Когда она узнала об этом, то в первый раз в жизни возмутилась, восстала на царя. Но поздно было готовить новый гроб.
На сороковой день после царевниной смерти выступило похоронное шествие. Домовину поставили в лодку, лодку — в сани — повозку тех древних дней, когда еще не знали колес; запрягли две пары волов, и медленно заскрипели полозья по белому песку пустыни, как по снегу.
Плакальщицы в голубых одеждах, — цвет неба — цвет смерти, — шли впереди и метали пыль над головами, с однозвучным воем, подобным вою шакалов:
— Плачьте, плачьте, плачьте, сестры! Лейте, лейте, лейте слезы, лейте без конца! На запад, на запад влеките, волы, госпожу свою, влеките на запад! Бедная, ты так любила со мной говорить; что же молчишь, словечка не скажешь? Сколько было подруг у тебя, и вот, одна, одна, одна! Ножки, быстро шагавшие, ручки, крепко хватавшие, связаны, стиснуты, скручены. Плачьте, плачьте, плачьте, сестры! Лейте, лейте, лейте слезы, лейте без конца!
Солнце заходило, когда вошли в Долину Царевен, где, вырубленные в скалах, зияли зевы гробов. Тут же старая смоковница зеленела неувядаемо на мертвых песках и цвел шиповник с медово-розовым запахом: тайно поили их подземные ключи. Пчелы сонно гудели, подобно далеким тимпанам.

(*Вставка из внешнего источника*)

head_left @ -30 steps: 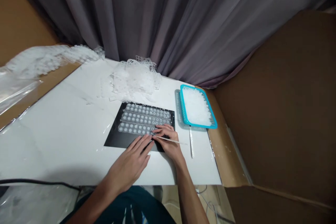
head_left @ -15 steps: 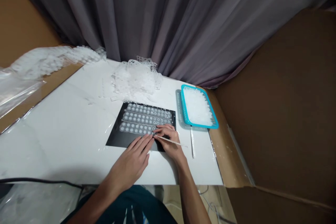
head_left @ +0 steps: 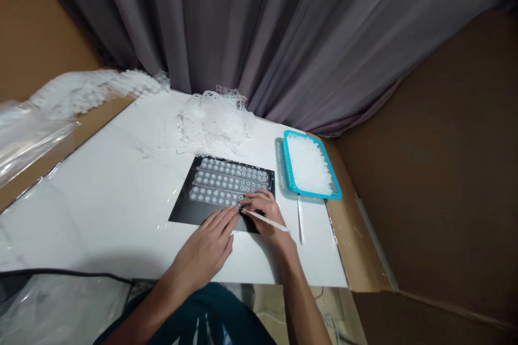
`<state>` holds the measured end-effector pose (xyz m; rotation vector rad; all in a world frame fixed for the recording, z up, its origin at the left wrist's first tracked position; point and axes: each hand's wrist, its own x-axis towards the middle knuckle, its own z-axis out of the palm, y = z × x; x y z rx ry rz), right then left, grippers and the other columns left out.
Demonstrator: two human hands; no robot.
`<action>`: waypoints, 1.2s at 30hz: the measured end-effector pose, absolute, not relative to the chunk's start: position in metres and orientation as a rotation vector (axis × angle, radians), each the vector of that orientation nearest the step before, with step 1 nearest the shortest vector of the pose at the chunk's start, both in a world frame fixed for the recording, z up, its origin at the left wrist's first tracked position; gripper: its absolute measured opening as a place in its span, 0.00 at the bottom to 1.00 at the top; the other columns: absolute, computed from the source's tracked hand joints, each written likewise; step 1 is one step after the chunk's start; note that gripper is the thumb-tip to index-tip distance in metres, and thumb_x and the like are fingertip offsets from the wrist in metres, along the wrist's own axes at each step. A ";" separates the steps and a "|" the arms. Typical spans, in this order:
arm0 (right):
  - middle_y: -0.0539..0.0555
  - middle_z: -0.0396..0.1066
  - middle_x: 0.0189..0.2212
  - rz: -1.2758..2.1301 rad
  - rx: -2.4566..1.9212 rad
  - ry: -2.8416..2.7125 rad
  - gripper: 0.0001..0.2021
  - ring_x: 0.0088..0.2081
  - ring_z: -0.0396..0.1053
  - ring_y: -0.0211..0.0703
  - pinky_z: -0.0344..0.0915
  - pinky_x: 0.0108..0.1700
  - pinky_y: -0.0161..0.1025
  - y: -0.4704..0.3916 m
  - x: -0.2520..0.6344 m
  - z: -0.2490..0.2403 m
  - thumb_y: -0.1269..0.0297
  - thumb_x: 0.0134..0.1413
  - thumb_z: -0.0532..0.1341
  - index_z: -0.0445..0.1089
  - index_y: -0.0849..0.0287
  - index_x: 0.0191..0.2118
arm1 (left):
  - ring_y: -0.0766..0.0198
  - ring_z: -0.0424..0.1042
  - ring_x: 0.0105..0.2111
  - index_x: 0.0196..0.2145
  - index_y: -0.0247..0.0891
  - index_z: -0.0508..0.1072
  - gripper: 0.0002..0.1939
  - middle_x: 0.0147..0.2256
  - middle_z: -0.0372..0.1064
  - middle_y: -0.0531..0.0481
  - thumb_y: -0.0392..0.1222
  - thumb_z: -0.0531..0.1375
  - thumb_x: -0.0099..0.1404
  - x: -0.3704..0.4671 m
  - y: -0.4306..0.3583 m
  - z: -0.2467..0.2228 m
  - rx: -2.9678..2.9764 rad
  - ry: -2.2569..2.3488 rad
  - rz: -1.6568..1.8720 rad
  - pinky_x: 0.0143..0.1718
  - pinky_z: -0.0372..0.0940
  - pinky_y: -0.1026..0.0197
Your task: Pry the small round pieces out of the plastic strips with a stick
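Observation:
A black mat (head_left: 186, 212) lies on the white table, bearing strips of round translucent discs (head_left: 216, 179) in rows. Those toward the right side show dark centres. My left hand (head_left: 214, 237) rests flat with its fingers stretched out, fingertips on the lower edge of the bottom strip. In my right hand (head_left: 265, 215) a thin white stick-like tool (head_left: 269, 220) is pinched, its tip at the strip just beside my left fingertips. What the tip touches is too small to make out. The right fingers hide part of the bottom strip.
At the right stands a turquoise basket (head_left: 287, 164) full of small white pieces. A second white stick (head_left: 300, 221) lies below it. Behind the mat is a heap of clear punched scraps (head_left: 216, 121). Clear plastic bags (head_left: 36, 135) lie at the left; cardboard walls flank the table.
The view has shifted slightly, so everything sits a little farther right. The tool in my right hand has tilted more steeply. My left hand stays flat on the strip.

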<state>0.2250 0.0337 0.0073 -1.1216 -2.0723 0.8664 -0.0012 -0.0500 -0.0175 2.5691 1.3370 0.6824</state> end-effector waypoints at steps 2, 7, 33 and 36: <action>0.53 0.87 0.46 0.849 -1.131 -2.089 0.09 0.56 0.80 0.58 0.57 0.70 0.64 0.034 0.225 0.007 0.64 0.68 0.69 0.80 0.48 0.32 | 0.53 0.60 0.75 0.78 0.38 0.55 0.31 0.74 0.61 0.41 0.38 0.51 0.80 -0.001 -0.049 -0.017 2.561 1.340 0.684 0.74 0.60 0.46; 0.51 0.87 0.46 0.747 -1.128 -2.153 0.09 0.56 0.80 0.57 0.57 0.70 0.64 0.034 0.223 0.000 0.63 0.71 0.67 0.81 0.46 0.35 | 0.51 0.63 0.73 0.75 0.38 0.60 0.30 0.72 0.65 0.40 0.36 0.52 0.78 0.000 -0.048 -0.016 2.543 1.350 0.667 0.72 0.62 0.45; 0.53 0.86 0.48 0.857 -1.156 -1.889 0.10 0.56 0.79 0.56 0.63 0.66 0.58 0.030 0.203 -0.003 0.62 0.68 0.71 0.78 0.50 0.32 | 0.46 0.66 0.70 0.69 0.35 0.67 0.26 0.69 0.68 0.36 0.34 0.54 0.75 -0.003 -0.050 -0.020 2.486 1.468 0.687 0.71 0.62 0.41; 0.51 0.86 0.46 0.820 -1.132 -1.951 0.10 0.55 0.79 0.55 0.64 0.64 0.57 0.033 0.204 -0.005 0.64 0.67 0.71 0.77 0.50 0.32 | 0.45 0.67 0.70 0.68 0.36 0.68 0.26 0.68 0.68 0.36 0.33 0.54 0.74 -0.002 -0.050 -0.022 2.481 1.468 0.692 0.70 0.62 0.41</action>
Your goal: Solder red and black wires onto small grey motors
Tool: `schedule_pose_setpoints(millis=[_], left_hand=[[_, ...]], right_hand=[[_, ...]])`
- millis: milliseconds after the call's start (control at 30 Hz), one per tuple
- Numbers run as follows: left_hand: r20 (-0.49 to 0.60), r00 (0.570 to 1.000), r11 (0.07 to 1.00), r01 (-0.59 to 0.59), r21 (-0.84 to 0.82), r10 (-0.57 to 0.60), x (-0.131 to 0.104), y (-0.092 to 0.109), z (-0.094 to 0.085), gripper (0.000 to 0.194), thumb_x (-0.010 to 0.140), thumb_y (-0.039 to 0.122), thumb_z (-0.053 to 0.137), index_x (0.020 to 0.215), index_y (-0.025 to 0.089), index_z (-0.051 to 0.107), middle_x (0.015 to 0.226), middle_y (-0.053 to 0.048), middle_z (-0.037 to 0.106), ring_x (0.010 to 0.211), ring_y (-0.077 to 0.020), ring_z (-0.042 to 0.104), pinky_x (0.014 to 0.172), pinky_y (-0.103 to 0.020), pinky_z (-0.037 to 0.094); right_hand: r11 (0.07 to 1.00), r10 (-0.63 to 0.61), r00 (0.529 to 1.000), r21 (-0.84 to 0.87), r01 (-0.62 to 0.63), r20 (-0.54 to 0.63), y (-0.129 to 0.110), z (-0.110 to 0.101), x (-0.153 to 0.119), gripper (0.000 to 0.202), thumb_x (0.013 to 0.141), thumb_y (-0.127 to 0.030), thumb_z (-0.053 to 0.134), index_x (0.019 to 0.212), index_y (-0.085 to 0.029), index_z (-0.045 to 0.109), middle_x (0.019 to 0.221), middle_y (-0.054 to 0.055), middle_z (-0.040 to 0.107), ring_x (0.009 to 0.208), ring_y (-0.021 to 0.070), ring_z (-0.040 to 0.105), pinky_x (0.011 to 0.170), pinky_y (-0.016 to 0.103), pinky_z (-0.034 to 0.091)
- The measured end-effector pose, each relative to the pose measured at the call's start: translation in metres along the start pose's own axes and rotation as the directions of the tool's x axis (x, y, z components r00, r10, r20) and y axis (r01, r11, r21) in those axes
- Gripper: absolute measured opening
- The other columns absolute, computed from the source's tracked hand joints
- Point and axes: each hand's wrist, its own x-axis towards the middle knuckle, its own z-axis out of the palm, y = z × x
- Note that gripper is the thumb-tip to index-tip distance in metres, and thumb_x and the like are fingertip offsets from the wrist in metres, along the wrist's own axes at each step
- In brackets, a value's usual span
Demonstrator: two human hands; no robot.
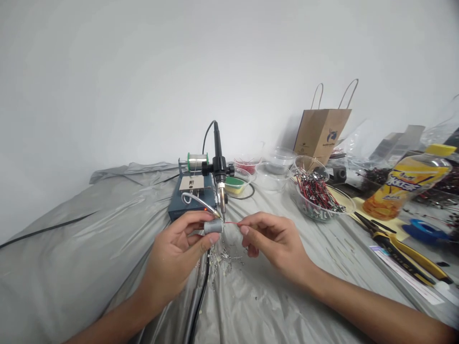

Мумию поставили у входа в гробницу, и в черноте зияющего зева солнце залило ее последними лучами. Два жреца, один в личине шакалоглавого Анубиса, другой — сокологлавого Гора, стали по обеим сторонам мумии, и жрец-заклинатель, херхэб, совершая таинство Апра, отверзение уст и очей, начал читать заклинанье по свитку папируса:
— Встань, встань, встань, Озирис Макитатон! Я, сын твой, Гор, пришел возвратить тебе жизнь, соединить кости твои, связать мышцы твои, совокупить члены твои. Я — Гор, твой сын, рождающий отца своего. Гор отверзает очи твои, чтобы видели, уста, чтобы говорили, уши, чтобы слышали; укрепляет ноги твои, чтобы ходили, руки, чтоб делали.
Жрец обнял мумию, приблизил лицо к лицу ее и дохнул из уст в уста.
— Плоть твоя растет, кровь твоя течет, и здравы все члены твои.
— Я есмь, я есмь. Я жив, я жив. Я не познаю тления, — ответил другой, спрятанный за мумию жрец, как будто сама она говорила.
— Ты, бог среди богов, ты преображенный, неуничтожаемый, повелеваешь богам, — возгласил херхэб.
— Я есмь единый. Бытие мое — бытие всех богов в вечности, — ответил мертвец, и мертвые глаза заблестели, живее живых. — Он есть — я есмь; я есмь — Он есть!
Царь пал на лицо свое: понял, что этот новый, страшный бог, Светозарный, Сущий, Ветхий деньми, Макитатон, — Атона низверг.
С облегченьем вздохнул он только тогда, когда тело уложили в гроб. Снова Макитатон сделался маленькой Маки.
Царь склонился к ней, поцеловал в уста ее и положил ей на сердце ветку мимозы: нежные листики-перышки должны были ответить трепетом на трепет воскресшего сердца.
Царь ночевал в шатре, в пустыне, ожидая восхода солнца для утренней молитвы у гроба.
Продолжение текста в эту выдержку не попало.